[Records drawn from a dataset]
────────────────────────────────────────

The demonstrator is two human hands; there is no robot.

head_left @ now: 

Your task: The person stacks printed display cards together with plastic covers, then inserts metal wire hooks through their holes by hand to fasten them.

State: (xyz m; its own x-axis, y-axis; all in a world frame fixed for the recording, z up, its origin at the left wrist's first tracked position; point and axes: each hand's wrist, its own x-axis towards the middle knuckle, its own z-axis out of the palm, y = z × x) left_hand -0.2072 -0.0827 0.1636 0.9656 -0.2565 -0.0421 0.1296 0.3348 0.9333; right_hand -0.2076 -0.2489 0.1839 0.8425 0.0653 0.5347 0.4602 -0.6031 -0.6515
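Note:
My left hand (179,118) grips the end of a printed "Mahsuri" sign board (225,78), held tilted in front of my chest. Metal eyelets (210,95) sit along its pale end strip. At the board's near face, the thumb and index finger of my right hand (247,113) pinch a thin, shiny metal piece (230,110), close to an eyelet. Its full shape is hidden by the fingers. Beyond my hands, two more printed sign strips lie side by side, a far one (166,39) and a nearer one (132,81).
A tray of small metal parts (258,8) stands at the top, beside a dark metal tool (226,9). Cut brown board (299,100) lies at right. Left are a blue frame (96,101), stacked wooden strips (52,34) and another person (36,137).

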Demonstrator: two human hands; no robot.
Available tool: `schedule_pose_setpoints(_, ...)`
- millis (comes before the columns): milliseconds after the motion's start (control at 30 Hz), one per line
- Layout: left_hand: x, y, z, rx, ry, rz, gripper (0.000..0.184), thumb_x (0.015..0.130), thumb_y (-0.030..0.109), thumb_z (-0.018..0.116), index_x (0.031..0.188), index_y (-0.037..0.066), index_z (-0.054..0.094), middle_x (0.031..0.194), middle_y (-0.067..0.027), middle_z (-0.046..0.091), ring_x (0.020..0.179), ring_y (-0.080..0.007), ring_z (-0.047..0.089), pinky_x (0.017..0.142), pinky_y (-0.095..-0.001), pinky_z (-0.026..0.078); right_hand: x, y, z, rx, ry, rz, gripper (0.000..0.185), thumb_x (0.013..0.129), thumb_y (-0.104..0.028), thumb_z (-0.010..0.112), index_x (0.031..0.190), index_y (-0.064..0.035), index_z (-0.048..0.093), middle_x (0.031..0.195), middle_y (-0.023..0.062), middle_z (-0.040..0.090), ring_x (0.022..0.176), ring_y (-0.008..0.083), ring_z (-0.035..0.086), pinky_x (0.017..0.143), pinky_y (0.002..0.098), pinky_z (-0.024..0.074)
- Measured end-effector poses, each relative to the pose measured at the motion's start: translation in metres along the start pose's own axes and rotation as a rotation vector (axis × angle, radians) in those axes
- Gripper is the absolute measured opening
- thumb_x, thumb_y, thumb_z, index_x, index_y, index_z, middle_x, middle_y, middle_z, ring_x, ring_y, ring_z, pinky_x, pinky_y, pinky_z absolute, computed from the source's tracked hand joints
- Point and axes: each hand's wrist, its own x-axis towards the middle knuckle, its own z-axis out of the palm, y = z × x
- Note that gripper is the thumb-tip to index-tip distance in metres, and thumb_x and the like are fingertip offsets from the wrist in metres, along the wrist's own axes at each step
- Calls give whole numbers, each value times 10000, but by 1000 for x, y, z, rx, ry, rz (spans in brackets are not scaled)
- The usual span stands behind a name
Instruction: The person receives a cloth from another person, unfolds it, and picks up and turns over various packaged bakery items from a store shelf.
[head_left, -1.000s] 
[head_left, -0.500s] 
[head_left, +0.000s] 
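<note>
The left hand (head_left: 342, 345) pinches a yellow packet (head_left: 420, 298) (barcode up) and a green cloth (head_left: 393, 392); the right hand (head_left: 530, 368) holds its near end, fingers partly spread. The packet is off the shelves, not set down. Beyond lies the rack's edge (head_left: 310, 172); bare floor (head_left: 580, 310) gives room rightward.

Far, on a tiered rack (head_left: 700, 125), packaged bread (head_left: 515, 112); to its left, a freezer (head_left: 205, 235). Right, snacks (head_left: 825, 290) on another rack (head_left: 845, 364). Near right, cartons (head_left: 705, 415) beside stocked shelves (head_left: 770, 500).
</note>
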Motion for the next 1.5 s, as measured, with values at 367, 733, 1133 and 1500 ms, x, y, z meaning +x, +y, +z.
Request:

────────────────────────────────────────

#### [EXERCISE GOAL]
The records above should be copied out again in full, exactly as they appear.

#### [TASK RESPONSE]
The demonstrator is two human hands; there is no robot.

head_left @ now: 

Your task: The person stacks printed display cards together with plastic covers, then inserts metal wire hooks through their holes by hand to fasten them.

State: (xyz m; its own x-axis, y-axis; all in a world frame fixed for the recording, z up, its origin at the left wrist's first tracked position; point and axes: each hand's wrist, its own x-axis towards the middle knuckle, its own z-axis out of the palm, y = z × x) left_hand -0.2072 -0.0827 0.1636 0.9656 -0.2565 -0.0421 0.1296 0.3348 0.9333; right_hand -0.2076 -0.2489 0.1839 0.8425 0.0653 0.5347 0.4602 -0.6031 -0.6515
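Note:
My left hand (179,118) grips the end of a printed "Mahsuri" sign board (225,78), held tilted in front of my chest. Metal eyelets (210,95) sit along its pale end strip. At the board's near face, the thumb and index finger of my right hand (247,113) pinch a thin, shiny metal piece (230,110), close to an eyelet. Its full shape is hidden by the fingers. Beyond my hands, two more printed sign strips lie side by side, a far one (166,39) and a nearer one (132,81).
A tray of small metal parts (258,8) stands at the top, beside a dark metal tool (226,9). Cut brown board (299,100) lies at right. Left are a blue frame (96,101), stacked wooden strips (52,34) and another person (36,137).
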
Demonstrator: two human hands; no robot.
Available tool: `schedule_pose_setpoints(_, ...)`
- millis (comes before the columns): milliseconds after the motion's start (control at 30 Hz), one per line
- Layout: left_hand: x, y, z, rx, ry, rz, gripper (0.000..0.184), thumb_x (0.015..0.130), thumb_y (-0.030..0.109), thumb_z (-0.018..0.116), index_x (0.031..0.188), index_y (-0.037..0.066), index_z (-0.054..0.094), middle_x (0.031..0.194), middle_y (-0.067..0.027), middle_z (-0.046..0.091), ring_x (0.020..0.179), ring_y (-0.080..0.007), ring_z (-0.047..0.089), pinky_x (0.017..0.142), pinky_y (-0.095..-0.001), pinky_z (-0.026..0.078); right_hand: x, y, z, rx, ry, rz, gripper (0.000..0.185), thumb_x (0.013..0.129), thumb_y (-0.104..0.028), thumb_z (-0.010..0.112), index_x (0.031..0.190), index_y (-0.064..0.035), index_z (-0.048..0.093), middle_x (0.031..0.195), middle_y (-0.023..0.062), middle_z (-0.040..0.090), ring_x (0.022..0.176), ring_y (-0.008..0.083), ring_z (-0.035..0.086), pinky_x (0.017..0.143), pinky_y (0.002..0.098), pinky_z (-0.024..0.074)
- Measured end-effector poses, each relative to the pose measured at the motion's start: translation in metres along the start pose's own axes and rotation as a rotation vector (axis × angle, radians) in those axes
- Gripper is the absolute measured opening
- thumb_x, thumb_y, thumb_z, index_x, index_y, index_z, middle_x, middle_y, middle_z, ring_x, ring_y, ring_z, pinky_x, pinky_y, pinky_z absolute, computed from the source's tracked hand joints
- Point and axes: each hand's wrist, its own x-axis towards the middle knuckle, its own z-axis out of the palm, y = z × x
- Note that gripper is the thumb-tip to index-tip distance in metres, and thumb_x and the like are fingertip offsets from the wrist in metres, along the wrist's own axes at each step
- Calls give whole numbers, each value times 10000, but by 1000 for x, y, z, rx, ry, rz (spans in brackets are not scaled)
- The usual span stands behind a name
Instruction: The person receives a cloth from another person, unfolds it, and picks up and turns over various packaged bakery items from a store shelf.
[head_left, -1.000s] 
[head_left, -0.500s] 
[head_left, +0.000s] 
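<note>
The left hand (head_left: 342, 345) pinches a yellow packet (head_left: 420, 298) (barcode up) and a green cloth (head_left: 393, 392); the right hand (head_left: 530, 368) holds its near end, fingers partly spread. The packet is off the shelves, not set down. Beyond lies the rack's edge (head_left: 310, 172); bare floor (head_left: 580, 310) gives room rightward.

Far, on a tiered rack (head_left: 700, 125), packaged bread (head_left: 515, 112); to its left, a freezer (head_left: 205, 235). Right, snacks (head_left: 825, 290) on another rack (head_left: 845, 364). Near right, cartons (head_left: 705, 415) beside stocked shelves (head_left: 770, 500).
</note>
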Motion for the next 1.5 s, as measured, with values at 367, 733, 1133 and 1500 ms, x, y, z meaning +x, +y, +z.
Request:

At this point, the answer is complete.